* [Try it]
Below are the records. Retype exactly the lines between the lines holding "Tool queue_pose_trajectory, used" and "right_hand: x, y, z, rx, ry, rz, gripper", inclusive.

* [Dataset records]
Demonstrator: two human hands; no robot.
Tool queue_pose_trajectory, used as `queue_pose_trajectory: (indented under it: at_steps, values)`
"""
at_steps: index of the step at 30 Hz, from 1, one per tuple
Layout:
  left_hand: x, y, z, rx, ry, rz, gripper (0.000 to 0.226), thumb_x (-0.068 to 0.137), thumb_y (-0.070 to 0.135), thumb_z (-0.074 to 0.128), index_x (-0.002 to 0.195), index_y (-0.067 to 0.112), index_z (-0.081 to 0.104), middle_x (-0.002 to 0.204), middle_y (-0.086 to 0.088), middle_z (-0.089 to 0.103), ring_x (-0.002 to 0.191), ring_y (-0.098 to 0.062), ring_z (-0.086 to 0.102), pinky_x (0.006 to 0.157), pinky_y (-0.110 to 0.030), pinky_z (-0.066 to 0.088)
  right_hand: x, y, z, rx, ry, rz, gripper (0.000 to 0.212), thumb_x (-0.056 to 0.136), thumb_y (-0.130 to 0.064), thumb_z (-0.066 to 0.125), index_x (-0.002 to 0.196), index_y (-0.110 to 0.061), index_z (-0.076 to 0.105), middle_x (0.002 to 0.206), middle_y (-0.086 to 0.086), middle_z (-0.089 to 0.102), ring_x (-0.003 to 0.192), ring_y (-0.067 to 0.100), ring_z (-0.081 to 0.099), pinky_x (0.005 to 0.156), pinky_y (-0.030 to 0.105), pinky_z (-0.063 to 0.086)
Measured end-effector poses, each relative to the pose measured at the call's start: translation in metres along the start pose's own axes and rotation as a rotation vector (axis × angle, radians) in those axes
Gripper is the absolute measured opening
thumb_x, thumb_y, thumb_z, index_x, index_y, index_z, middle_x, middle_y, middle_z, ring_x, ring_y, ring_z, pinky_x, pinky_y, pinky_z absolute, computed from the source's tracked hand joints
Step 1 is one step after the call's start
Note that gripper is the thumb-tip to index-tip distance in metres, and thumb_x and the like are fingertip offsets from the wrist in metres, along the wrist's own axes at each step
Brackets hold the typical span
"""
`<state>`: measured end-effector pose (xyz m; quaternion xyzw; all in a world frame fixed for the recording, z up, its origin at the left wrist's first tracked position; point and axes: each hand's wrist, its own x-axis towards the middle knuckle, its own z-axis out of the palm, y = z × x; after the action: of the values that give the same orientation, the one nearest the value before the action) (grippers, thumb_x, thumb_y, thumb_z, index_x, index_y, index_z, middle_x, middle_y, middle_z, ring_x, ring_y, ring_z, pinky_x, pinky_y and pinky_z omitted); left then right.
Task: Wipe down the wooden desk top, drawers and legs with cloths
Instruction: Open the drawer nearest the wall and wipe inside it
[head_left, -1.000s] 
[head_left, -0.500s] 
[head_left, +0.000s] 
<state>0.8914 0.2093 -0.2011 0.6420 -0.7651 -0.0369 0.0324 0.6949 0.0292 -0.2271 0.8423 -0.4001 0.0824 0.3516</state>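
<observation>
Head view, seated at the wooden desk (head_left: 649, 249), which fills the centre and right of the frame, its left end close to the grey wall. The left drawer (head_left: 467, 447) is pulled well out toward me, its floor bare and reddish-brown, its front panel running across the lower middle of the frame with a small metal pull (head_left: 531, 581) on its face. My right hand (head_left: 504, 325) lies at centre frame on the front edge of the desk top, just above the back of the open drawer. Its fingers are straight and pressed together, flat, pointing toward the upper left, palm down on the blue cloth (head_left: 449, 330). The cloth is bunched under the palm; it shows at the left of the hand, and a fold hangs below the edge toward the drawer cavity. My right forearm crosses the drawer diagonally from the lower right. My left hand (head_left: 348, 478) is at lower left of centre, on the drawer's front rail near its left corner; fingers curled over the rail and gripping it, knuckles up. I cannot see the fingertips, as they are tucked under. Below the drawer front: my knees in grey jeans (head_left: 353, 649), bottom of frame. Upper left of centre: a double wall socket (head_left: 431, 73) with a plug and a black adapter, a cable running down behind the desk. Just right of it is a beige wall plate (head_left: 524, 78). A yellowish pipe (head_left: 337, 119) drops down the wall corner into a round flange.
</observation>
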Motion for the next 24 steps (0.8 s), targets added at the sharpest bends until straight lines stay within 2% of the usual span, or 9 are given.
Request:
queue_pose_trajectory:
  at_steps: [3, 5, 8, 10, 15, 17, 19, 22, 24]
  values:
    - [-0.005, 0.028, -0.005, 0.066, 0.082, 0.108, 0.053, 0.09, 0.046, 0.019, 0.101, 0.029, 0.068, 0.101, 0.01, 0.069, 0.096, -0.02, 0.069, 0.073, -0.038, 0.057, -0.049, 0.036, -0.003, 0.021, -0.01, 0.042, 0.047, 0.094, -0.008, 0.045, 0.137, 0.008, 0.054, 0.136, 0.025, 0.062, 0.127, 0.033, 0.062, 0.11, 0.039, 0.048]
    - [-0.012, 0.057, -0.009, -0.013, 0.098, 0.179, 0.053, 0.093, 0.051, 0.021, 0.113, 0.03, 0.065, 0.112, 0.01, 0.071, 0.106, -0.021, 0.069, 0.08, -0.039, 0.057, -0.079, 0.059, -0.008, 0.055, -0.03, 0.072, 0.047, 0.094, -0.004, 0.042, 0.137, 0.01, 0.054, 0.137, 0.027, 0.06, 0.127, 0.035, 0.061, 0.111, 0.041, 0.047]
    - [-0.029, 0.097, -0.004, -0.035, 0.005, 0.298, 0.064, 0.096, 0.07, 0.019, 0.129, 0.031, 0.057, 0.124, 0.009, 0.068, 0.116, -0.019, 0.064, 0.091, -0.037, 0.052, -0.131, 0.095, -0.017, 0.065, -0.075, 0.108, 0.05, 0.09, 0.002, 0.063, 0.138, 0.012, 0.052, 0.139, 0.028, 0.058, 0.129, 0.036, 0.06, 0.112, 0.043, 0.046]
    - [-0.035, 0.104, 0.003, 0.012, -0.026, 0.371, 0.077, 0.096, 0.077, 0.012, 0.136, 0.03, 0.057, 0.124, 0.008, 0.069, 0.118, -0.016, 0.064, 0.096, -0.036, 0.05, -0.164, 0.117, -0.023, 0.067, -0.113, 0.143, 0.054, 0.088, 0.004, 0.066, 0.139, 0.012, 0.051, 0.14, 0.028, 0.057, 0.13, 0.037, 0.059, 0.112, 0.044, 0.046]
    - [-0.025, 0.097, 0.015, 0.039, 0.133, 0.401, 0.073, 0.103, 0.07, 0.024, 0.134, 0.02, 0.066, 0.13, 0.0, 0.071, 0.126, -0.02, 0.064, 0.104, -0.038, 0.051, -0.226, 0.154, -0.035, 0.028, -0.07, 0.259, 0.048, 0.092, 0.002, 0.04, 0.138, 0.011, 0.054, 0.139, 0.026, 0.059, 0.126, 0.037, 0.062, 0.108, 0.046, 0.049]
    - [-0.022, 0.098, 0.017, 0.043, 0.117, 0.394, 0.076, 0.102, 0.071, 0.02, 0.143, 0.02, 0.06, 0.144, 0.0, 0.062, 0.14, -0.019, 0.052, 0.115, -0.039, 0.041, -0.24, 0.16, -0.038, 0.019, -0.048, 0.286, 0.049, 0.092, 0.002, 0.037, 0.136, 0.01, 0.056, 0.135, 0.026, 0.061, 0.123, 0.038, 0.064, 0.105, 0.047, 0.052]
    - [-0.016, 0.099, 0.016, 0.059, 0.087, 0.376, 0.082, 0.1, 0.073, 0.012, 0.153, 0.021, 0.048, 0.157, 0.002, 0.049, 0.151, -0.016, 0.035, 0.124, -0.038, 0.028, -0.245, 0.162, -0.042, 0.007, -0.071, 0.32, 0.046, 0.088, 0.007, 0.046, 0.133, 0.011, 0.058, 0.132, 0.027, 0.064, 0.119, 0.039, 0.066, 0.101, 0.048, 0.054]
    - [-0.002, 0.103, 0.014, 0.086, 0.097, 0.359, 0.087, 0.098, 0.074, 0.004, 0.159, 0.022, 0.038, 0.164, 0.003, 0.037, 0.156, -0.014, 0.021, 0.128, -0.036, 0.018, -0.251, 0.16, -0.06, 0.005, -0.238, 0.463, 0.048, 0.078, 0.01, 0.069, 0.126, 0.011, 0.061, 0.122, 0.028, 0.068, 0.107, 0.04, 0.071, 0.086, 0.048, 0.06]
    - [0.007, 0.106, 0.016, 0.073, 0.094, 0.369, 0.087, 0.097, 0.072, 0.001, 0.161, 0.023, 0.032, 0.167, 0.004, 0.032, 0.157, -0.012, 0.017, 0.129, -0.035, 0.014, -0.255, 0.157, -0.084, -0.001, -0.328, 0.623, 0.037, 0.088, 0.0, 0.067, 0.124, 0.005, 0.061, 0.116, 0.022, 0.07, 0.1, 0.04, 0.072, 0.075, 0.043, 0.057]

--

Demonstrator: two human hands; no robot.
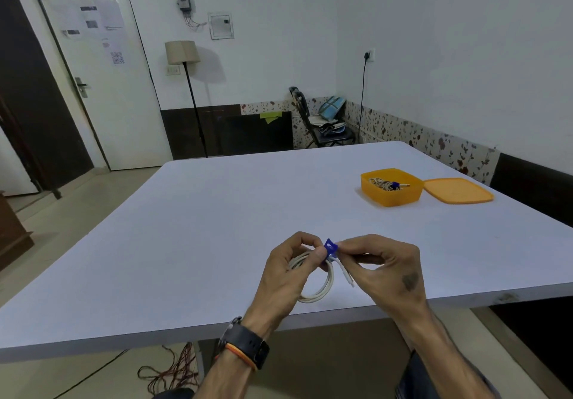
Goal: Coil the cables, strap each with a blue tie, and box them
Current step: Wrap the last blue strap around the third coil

* [Solution for this problem]
Tool queue_pose_trajectory, used as `queue_pose_trajectory: (indented under it: at_steps, values)`
"""
at_steps: index of the step at 30 Hz, from 1, one per tuple
Layout:
  left_hand: x, y, z, rx, ry, rz, gripper (0.000 to 0.226), thumb_x (-0.068 to 0.137), thumb_y (-0.070 to 0.135), thumb_z (-0.074 to 0.128), index_x (-0.002 to 0.195), index_y (-0.067 to 0.112), index_z (-0.081 to 0.104), middle_x (-0.002 to 0.204), middle_y (-0.086 to 0.088), middle_z (-0.089 to 0.103), ring_x (-0.002 to 0.191), ring_y (-0.098 to 0.062), ring_z (-0.086 to 0.102), pinky_x (0.006 to 0.157), pinky_y (-0.110 to 0.030), pinky_z (-0.066 to 0.088)
  right_hand: x, y, z, rx, ry, rz, gripper (0.000 to 0.212), thumb_x (-0.056 to 0.136), thumb_y (-0.130 to 0.064), thumb_z (-0.066 to 0.125), index_x (-0.002 to 0.196), index_y (-0.110 to 0.061), index_z (-0.076 to 0.105), middle_x (0.002 to 0.206), middle_y (-0.086 to 0.086), middle_z (-0.089 to 0.102), ring_x (-0.003 to 0.192), ring_y (-0.067 to 0.100), ring_z (-0.081 to 0.099), pinky_x (0.005 to 0.156), pinky_y (-0.030 to 0.105), pinky_z (-0.063 to 0.086)

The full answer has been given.